Further down the peninsula at Balcombe Grammar, busy school corridors part at once when principal Ross Patterson strolls into view. But not for the reason people might expect.

“I’m legally blind,” he explains, “I have a degenerative eye condition and this is the first school I ever felt comfortable sharing that. Now people step aside to look after me, they make sure I don’t bang into anything.”

He credits Balcombe’s VCE result success to the school’s strong sense of community. The private school’s median study score is now 32, with 11.3 per cent of students scoring 40 or above, up from 3.1 per cent in 2020, and making Balcombe The Age’s 2023 Schools That Excel winner for southern non-government schools.

Since the Christian school was founded 16 years ago, it has grown from 30 students to more than 960, almost at capacity.

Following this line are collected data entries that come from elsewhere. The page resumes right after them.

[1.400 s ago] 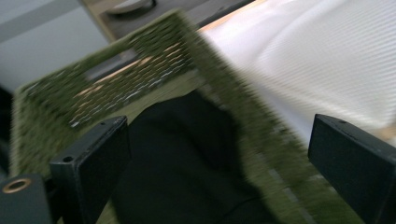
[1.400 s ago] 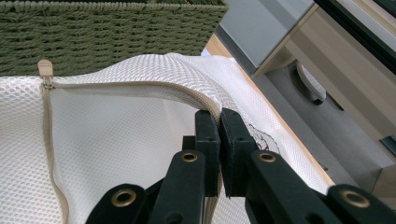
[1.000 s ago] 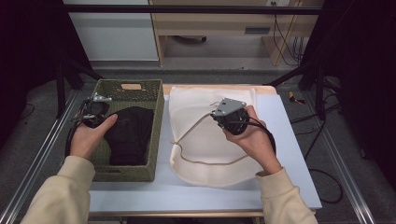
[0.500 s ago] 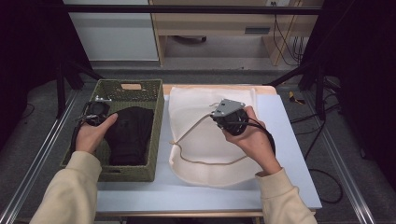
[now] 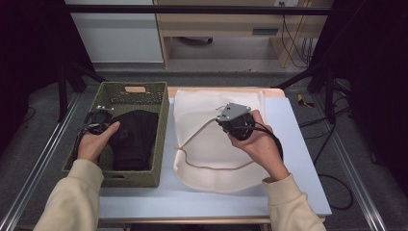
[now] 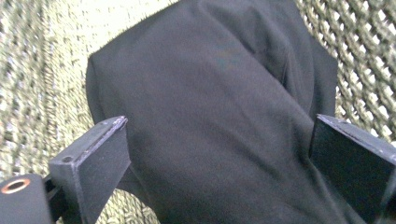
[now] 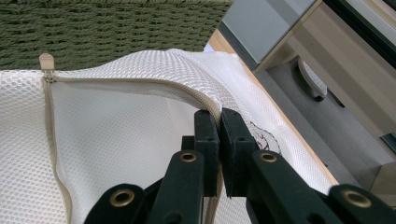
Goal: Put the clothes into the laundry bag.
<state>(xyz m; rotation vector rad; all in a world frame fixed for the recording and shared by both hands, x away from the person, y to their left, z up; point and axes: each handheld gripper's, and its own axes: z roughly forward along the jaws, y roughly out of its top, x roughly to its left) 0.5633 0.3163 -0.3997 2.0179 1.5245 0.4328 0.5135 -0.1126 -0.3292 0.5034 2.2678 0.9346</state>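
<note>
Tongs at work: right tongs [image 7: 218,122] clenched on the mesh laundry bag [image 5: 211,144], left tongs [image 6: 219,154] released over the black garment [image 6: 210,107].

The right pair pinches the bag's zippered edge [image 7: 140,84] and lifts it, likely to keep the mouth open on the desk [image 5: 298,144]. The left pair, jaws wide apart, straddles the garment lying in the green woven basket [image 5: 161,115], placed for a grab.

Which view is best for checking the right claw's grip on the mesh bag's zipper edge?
Right gripper view: the right claw is shut on the mesh bag at its zipper edge, seen close. High view shows the bag flat beside the basket, the grip hidden under the hand.
</note>
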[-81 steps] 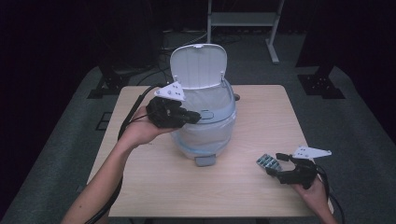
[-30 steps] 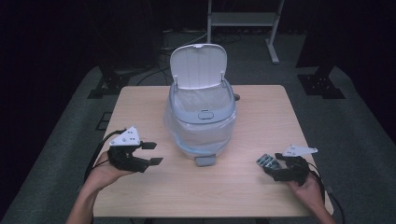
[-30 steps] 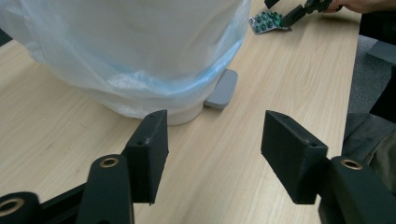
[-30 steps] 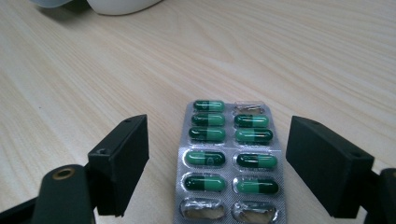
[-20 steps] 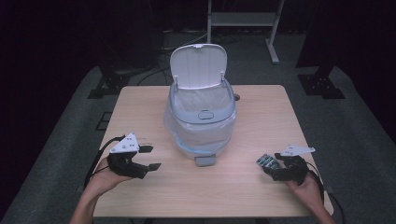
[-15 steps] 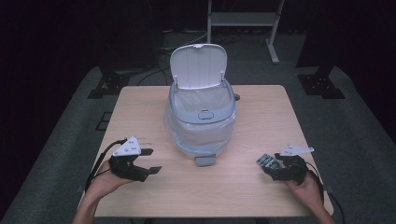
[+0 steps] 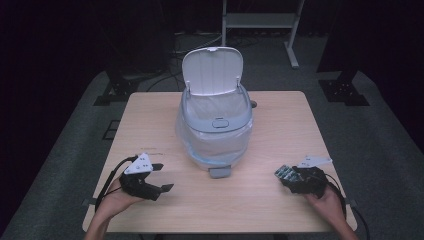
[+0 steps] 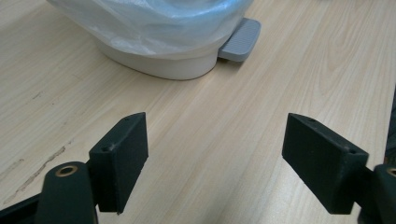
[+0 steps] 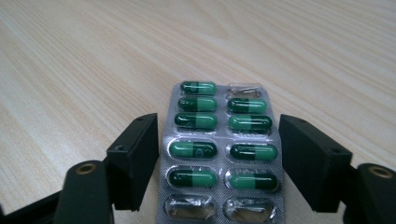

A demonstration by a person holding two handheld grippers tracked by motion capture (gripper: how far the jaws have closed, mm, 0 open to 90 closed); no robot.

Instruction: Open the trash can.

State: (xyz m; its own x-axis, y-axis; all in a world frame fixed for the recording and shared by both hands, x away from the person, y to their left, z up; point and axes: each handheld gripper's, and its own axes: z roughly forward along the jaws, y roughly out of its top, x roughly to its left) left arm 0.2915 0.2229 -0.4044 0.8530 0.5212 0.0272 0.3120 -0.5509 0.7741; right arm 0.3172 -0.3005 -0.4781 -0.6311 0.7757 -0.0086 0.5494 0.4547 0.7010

Patterson arrived at the school in 2019 and has made student wellbeing central, expanding support even further since the pandemic, along with community service and co-curricular programs.

“Students made care packages for the Monash Children’s Hospital, for example, because we had some with friends or family there,” he says.

Balcombe Grammar principal Ross Patterson with students (left to right) Massimo, Emmerson, Kobi, Annali, Sophie and Indigo in their marketplace cafe.Credit: Penny Stephens

“In Year 9, they’ll hold a pop-up market where they have to design a product, come up with a business model, then showcase it to the community.”

Locals are invited to wander between market stalls at the school’s custom-built marketplace and cafe to hear elevator pitches. In 2021, two students (and sisters) launched a successful skincare range One Summer from the school marketplace.

“That kind of experience, not just of success, but failure too, means by the time they get to year 12 they’re more resilient,” says Patterson. “And they’re braver.”